### GOAL OF THE EXERCISE
Look through the records, and whenever a line includes the word "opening", copy it.

### EXERCISE INPUT
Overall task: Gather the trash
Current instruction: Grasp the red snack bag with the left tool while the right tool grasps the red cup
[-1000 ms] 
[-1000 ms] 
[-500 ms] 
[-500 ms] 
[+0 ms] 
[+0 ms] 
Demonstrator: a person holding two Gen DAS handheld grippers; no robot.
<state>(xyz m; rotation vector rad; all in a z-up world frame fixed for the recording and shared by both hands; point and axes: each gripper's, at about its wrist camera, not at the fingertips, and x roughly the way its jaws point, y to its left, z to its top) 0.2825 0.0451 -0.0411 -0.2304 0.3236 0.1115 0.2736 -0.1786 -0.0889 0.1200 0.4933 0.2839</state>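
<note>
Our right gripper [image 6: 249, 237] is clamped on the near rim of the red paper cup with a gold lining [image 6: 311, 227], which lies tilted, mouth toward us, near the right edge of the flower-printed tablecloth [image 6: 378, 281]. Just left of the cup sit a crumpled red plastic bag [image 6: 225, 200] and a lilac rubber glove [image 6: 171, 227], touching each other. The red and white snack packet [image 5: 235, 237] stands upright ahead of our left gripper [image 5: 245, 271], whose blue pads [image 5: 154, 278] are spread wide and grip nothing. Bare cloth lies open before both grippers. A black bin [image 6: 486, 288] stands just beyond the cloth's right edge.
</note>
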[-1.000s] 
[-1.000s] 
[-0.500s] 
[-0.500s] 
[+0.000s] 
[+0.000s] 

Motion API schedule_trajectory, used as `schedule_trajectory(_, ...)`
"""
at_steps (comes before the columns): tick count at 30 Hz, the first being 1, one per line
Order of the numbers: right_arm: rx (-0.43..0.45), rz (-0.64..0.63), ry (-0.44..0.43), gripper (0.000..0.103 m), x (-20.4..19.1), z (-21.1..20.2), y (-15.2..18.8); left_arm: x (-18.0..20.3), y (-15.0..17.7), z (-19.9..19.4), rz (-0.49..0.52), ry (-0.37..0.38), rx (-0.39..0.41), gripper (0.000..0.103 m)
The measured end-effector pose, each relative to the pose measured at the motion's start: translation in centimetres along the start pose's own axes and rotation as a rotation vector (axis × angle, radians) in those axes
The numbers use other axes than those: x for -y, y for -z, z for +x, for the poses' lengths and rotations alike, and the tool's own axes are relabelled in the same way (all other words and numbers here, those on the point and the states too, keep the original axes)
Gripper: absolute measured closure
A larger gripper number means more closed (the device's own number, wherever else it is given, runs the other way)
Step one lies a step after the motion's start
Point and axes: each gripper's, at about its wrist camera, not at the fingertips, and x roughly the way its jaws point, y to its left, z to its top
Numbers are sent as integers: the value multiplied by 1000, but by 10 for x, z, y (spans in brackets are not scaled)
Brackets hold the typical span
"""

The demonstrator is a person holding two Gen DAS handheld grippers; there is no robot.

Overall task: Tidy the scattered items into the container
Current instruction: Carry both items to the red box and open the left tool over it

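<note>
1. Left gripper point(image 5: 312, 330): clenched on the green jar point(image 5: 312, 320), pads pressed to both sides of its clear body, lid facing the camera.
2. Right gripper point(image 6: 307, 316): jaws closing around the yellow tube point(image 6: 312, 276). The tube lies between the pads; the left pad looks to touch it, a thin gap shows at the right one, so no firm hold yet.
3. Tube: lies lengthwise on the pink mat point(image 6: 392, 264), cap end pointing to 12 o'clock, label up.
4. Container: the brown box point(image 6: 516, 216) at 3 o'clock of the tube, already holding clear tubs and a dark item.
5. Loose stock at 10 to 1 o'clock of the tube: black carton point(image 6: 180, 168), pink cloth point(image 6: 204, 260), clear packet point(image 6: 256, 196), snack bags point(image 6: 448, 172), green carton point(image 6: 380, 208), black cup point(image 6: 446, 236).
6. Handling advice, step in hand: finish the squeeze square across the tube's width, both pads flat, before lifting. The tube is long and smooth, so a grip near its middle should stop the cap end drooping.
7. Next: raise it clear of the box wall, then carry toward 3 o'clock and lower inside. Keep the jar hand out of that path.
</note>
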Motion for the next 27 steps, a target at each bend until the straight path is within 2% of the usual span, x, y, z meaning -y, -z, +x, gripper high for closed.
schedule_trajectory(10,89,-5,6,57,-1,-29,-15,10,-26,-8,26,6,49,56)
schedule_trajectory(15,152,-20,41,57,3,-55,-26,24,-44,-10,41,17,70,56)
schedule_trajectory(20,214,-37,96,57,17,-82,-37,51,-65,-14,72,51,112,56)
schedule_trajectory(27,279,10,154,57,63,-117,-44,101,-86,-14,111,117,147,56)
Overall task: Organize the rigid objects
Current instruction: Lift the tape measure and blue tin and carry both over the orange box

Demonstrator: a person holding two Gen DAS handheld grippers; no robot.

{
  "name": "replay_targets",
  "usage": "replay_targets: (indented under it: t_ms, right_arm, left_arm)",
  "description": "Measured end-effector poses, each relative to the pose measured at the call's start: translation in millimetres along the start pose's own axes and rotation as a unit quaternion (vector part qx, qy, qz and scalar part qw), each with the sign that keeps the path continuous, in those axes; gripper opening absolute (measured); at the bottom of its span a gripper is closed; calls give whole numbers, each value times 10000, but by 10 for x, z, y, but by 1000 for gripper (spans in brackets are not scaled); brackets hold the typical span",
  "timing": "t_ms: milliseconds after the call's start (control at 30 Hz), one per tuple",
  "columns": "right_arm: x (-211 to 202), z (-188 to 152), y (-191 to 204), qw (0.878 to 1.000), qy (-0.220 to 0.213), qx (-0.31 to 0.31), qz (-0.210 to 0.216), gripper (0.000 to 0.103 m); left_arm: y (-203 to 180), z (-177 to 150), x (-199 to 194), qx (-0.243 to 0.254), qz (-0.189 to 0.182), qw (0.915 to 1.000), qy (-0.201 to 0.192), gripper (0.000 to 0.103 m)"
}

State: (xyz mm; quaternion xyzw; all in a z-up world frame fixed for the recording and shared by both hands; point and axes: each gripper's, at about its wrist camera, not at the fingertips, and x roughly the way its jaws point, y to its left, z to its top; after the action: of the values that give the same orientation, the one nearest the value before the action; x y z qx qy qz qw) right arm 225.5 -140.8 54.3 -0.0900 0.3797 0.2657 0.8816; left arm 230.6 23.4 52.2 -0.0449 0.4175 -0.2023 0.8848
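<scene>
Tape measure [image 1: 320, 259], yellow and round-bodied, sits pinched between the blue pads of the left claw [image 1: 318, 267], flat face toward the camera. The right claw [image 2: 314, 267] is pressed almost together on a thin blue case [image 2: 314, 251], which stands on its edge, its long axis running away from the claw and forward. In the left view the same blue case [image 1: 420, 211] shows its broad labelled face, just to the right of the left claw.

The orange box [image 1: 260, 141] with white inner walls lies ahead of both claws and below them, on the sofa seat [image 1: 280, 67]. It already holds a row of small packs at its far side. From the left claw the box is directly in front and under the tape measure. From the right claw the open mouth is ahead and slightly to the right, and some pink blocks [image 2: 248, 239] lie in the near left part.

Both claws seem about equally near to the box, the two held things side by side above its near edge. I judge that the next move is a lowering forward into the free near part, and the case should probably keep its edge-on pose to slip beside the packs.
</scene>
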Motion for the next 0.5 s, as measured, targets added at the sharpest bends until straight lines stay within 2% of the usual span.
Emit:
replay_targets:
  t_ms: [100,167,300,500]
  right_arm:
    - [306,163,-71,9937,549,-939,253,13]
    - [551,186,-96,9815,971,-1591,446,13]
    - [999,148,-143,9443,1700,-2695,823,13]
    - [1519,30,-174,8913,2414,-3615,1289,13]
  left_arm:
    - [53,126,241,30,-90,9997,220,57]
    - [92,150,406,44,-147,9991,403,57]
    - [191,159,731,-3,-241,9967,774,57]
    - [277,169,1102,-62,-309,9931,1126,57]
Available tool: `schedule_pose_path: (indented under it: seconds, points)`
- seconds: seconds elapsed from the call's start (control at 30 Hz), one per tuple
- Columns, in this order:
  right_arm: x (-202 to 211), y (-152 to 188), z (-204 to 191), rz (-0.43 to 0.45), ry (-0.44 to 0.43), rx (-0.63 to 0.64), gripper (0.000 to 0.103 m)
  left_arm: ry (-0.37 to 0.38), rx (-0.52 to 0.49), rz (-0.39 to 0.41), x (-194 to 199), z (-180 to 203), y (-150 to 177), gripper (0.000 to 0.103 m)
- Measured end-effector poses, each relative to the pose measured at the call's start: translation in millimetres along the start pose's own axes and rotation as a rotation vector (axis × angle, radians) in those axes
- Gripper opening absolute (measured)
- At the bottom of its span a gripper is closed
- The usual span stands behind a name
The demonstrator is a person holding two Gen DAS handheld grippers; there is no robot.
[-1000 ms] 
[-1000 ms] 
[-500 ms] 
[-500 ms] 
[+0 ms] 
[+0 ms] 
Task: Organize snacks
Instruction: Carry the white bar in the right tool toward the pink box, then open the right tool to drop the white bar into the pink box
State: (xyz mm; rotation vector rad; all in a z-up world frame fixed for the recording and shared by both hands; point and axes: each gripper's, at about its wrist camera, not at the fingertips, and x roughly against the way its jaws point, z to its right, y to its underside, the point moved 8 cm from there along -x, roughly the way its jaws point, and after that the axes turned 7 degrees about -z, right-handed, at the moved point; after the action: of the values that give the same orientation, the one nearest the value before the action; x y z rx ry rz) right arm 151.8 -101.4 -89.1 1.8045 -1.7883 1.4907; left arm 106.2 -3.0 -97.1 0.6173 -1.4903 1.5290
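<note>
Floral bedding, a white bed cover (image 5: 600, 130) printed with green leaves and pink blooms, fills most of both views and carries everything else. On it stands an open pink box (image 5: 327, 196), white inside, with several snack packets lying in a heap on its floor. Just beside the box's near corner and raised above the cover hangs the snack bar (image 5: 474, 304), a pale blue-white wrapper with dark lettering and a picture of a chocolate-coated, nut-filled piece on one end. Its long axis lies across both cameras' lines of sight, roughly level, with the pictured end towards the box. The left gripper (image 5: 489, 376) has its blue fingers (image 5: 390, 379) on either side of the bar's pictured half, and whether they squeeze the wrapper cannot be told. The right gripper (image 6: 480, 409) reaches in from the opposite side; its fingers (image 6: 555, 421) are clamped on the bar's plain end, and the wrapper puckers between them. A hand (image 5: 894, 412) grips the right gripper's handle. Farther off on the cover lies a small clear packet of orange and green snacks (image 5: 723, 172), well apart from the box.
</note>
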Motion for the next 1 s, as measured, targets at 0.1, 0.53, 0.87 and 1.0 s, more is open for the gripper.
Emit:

### FINISHED TASK
  "description": "Measured end-effector poses, each relative to the pose measured at the call's start: translation in millimetres along the start pose's own axes and rotation as a unit quaternion (vector part qx, qy, qz and scalar part qw), each with the sign that keeps the path continuous, in those axes; gripper opening absolute (measured); at the bottom of its span a gripper is closed; calls give whole numbers, each value times 10000, but by 10 for x, z, y, but by 1000 for gripper (spans in brackets are not scaled); brackets hold the typical span",
- Gripper opening absolute (measured)

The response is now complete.